Cette station de suivi des satellites opère en bande S (2 GHz) et complète le réseau spécifique du CNES, après les stations de Kourou, Pretoria et Toulouse-Aussaguel. Ce réseau est particulièrement bien adapté aux satellites lancés depuis Kourou ou les centres de lancement indien et japonais, ainsi qu'aux satellites à défilement d'observation de la Terre placés en orbite polaire. L'exploitation de la station est prévue en mode «local» ou «distant», à partir du centre d'opérations du CNES, par l'intermédiaire d'une liaison à 128 kbits/s.

Le marché de maîtrise d'oeuvre est signé en 1989 avec ATES qui s'assure le concours d'une vingtaine d'industriels européens. Bernard Wagner est désigné comme chef de projet. La station est recettée sur le site des Kerguelen le 5 mai 1995. Suivant les dispositions contractuelles, elle demeure la propriété d'ATES pendant cinq ans. L'exploitation en est assurée par Cegelec pour une mission nominale de six passages de satellites par jour pendant dix ans.

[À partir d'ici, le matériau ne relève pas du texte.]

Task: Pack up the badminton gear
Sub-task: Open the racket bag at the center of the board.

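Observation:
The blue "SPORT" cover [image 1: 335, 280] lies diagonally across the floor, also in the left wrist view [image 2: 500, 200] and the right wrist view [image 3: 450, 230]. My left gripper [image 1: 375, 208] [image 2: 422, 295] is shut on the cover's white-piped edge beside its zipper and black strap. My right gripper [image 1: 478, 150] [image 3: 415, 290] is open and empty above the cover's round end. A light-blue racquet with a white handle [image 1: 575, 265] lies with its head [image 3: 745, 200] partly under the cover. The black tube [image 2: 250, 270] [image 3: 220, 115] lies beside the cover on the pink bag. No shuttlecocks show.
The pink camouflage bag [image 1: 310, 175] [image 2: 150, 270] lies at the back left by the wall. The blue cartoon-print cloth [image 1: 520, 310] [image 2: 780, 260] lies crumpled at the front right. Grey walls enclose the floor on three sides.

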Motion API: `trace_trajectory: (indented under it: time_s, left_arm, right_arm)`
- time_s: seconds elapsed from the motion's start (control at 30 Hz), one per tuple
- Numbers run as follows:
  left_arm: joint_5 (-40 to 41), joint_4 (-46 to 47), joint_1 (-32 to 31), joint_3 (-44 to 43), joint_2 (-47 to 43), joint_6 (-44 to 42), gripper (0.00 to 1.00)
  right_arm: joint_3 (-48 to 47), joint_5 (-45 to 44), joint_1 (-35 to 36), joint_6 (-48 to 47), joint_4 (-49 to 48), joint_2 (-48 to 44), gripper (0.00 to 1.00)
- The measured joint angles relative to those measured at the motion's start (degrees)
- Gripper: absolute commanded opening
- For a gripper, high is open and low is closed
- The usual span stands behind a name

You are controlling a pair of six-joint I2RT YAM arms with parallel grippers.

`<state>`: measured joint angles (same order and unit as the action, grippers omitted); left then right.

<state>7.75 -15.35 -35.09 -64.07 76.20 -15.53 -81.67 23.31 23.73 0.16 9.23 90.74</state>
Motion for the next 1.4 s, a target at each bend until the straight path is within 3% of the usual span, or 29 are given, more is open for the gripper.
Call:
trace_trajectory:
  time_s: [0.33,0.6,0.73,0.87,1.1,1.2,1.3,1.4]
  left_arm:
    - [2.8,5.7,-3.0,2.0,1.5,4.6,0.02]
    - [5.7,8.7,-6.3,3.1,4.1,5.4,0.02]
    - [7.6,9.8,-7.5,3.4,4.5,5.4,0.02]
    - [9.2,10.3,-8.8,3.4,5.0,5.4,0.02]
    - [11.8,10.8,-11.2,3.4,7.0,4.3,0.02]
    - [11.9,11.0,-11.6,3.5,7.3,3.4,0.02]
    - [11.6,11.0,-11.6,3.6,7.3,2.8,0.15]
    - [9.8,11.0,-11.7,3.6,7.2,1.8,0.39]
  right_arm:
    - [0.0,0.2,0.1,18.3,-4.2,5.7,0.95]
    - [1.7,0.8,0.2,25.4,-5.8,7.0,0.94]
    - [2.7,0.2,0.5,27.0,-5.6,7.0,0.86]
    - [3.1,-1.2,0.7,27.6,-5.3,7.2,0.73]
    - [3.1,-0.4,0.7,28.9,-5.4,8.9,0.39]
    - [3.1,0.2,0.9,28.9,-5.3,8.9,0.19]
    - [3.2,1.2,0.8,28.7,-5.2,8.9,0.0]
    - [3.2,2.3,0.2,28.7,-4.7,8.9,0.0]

Station Kerguelen sous le radôme de CandieL'environnement particulièrement hostile et le caractère aléatoire de l'accès au site (liaison maritime uniquement) imposent des conditions particulières :

- grande sûreté de fonctionnement, c'est-à-dire fiabilité, sécurité, disponibilité, maintenabilité. La disponibilité opérationnelle de la station est supérieure à 98 % en totale autonomie entre deux rotations de navires ;

- une intégration complète du système et une série d'essais sont réalisées à Toulouse avant démontage et expédition par voie maritime.
 
 

Les principaux sous-systèmes comprennent :

- le radôme de protection de 15 mètres de diamètre, composé de 120 panneaux de polyuréthane et verre époxy ;

- l'antenne principale du type Cassegrain à réflecteur parabolique de 10 mètres de diamètre, pilotable suivant différents modes ;

- l'antenne de désignation d'objectif, de 1 mètre de diamètre, qui assiste l'antenne principale pour la recherche et les passages du satellite au zénith ;

- une chaîne de réception de synchronisation primaire et secondaire et de datation des télémesures ;

- un amplificateur de puissance de 1 kilowatt à l'état solide composé de 20 modules élémentaires de 60 watts en autoredondance ;

- une unité de traitement et de stockage des informations après correction des données de localisation en fonction du calibrage et des erreurs de propagation troposphériques ;

- une horloge atomique au césium.
 
 

Les premiers satellites utilisateurs de la station sont Helios et Cerise.
 

Les stations de contrôle de Turksat


Le programme Turksat où ATES fournit «clés en main» un système complet de télécommunications par satellites comprend, entre autres, la livraison, l'installation et la mise en service de deux stations de contrôle. Les détails correspondants sont donnés dans le chapitre consacré à l'ensemble de ce programme.